AMB. WILSON: I’m not a lawyer, and I don’t know whether there was a crime. I’ve seen what Sam Dash has written and I’ve seen what others have written with respect to the Patriot Act, not just the Intelligence Identities Act. What I have said–that I thought that this was a good place to start the investigation, irrespective of whether or not Mr. Rove or, indeed, anybody else can be convicted of a crime. The fact that they had to open an investigation is an indication that the national security of this country was betrayed by some people who the former George Bush, former President George Bush, called the most insidious of traitors.
Now, with respect to Rove, let me just also say the idea that you take it upon yourself to drag an innocent family member into the public square to administer a beating is just simply unacceptable. And this sort of political shenanigans has no place when we are discussing serious issues of national security, in which now we have over 700 American soldiers dead and $150 billion spent in a war that is–as one Republican told me the other night, “We are on the verge of a strategic catastrophe.”

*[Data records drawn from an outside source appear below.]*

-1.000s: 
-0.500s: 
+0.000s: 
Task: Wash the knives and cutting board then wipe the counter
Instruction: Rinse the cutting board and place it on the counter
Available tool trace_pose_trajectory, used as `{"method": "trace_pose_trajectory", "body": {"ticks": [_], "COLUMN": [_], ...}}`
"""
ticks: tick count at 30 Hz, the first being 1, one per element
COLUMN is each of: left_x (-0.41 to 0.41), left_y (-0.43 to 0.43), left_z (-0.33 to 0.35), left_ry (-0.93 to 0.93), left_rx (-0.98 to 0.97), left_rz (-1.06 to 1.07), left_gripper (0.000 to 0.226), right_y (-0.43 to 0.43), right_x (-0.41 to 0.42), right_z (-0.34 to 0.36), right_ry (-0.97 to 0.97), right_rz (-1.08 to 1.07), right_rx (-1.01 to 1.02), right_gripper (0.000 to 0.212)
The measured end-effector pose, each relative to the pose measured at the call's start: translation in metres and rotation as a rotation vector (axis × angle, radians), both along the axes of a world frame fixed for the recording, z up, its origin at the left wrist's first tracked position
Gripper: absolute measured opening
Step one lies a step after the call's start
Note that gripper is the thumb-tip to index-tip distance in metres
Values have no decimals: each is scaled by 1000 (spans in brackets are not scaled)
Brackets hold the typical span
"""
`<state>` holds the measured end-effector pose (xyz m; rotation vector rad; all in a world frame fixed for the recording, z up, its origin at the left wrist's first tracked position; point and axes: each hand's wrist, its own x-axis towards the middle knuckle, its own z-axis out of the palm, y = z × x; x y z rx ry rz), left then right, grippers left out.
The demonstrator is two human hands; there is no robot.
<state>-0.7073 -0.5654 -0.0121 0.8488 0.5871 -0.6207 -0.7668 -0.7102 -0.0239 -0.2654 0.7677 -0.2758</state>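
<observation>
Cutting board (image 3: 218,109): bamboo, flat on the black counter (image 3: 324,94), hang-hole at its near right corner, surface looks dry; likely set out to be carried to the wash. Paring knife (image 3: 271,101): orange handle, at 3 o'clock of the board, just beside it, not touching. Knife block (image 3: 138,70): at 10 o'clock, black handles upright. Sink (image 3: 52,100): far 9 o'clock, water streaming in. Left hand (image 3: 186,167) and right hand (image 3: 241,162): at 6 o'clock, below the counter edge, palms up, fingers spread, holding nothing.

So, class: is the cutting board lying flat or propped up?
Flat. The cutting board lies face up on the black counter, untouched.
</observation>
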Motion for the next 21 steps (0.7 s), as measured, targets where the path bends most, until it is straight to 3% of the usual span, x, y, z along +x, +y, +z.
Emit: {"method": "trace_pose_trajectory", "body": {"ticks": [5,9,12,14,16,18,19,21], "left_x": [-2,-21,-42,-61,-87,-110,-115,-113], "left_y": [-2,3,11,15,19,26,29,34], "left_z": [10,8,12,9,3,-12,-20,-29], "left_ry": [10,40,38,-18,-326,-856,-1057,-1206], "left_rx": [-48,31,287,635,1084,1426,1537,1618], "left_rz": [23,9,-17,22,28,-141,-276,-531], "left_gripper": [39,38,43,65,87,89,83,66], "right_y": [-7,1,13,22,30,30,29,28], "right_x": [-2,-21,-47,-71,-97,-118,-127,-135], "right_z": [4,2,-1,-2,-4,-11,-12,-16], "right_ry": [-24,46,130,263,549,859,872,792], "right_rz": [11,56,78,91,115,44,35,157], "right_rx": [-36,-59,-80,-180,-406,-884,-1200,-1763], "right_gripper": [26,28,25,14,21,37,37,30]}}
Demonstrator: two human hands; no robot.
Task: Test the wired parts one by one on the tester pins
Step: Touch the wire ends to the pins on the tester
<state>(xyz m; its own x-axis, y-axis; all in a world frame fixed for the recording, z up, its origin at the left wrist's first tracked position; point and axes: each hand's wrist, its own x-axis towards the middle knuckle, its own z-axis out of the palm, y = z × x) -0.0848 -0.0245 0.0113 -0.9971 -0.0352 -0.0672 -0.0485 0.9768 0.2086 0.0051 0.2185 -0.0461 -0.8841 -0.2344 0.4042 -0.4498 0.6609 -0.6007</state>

MR. RUSSERT: A supporter of the president will point out that in The Daily Iowan in December of ’03 you called Dick Cheney “a lying SOB” to an audience, and that you are an active participant in the campaign of John Kerry, and that that’s your political agenda: Attack the vice president by calling him those names, talk about Karl Rove in handcuffs; that you’re a partisan Democrat supporting Kerry.
AMB. WILSON: Well, with respect to the vice president, that may be the gentlest and kindest thing I’ve had to say to him, about him, in recent months. And I think the record is clear, and you can go back to his speech in August. You can go back to his many statements about the reconstruction of nuclear weapons, again, well after he was told by his own CIA that there was nothing to this. There was a pattern of deception and lying to the Congress of the United States that got us into this terrible war. Again, with respect to my partisan activities or the fact that I support John Kerry, I am an American. This is a democracy. I am perfectly entitled to hold my political opinions and I’m perfectly entitled to share them. This president said on this show that he wanted this election to be a referendum on his first term. And well it should be. And I intend to enrich that political debate with what I know to the fullest extent possible.
MR. RUSSERT: To be continued. Joe Wilson. The book is “Politics of Truth.” We thank you for sharing your views.
AMB. WILSON: Thank you, Tim.
MR. RUSSERT: And we’ll be right back, right after this.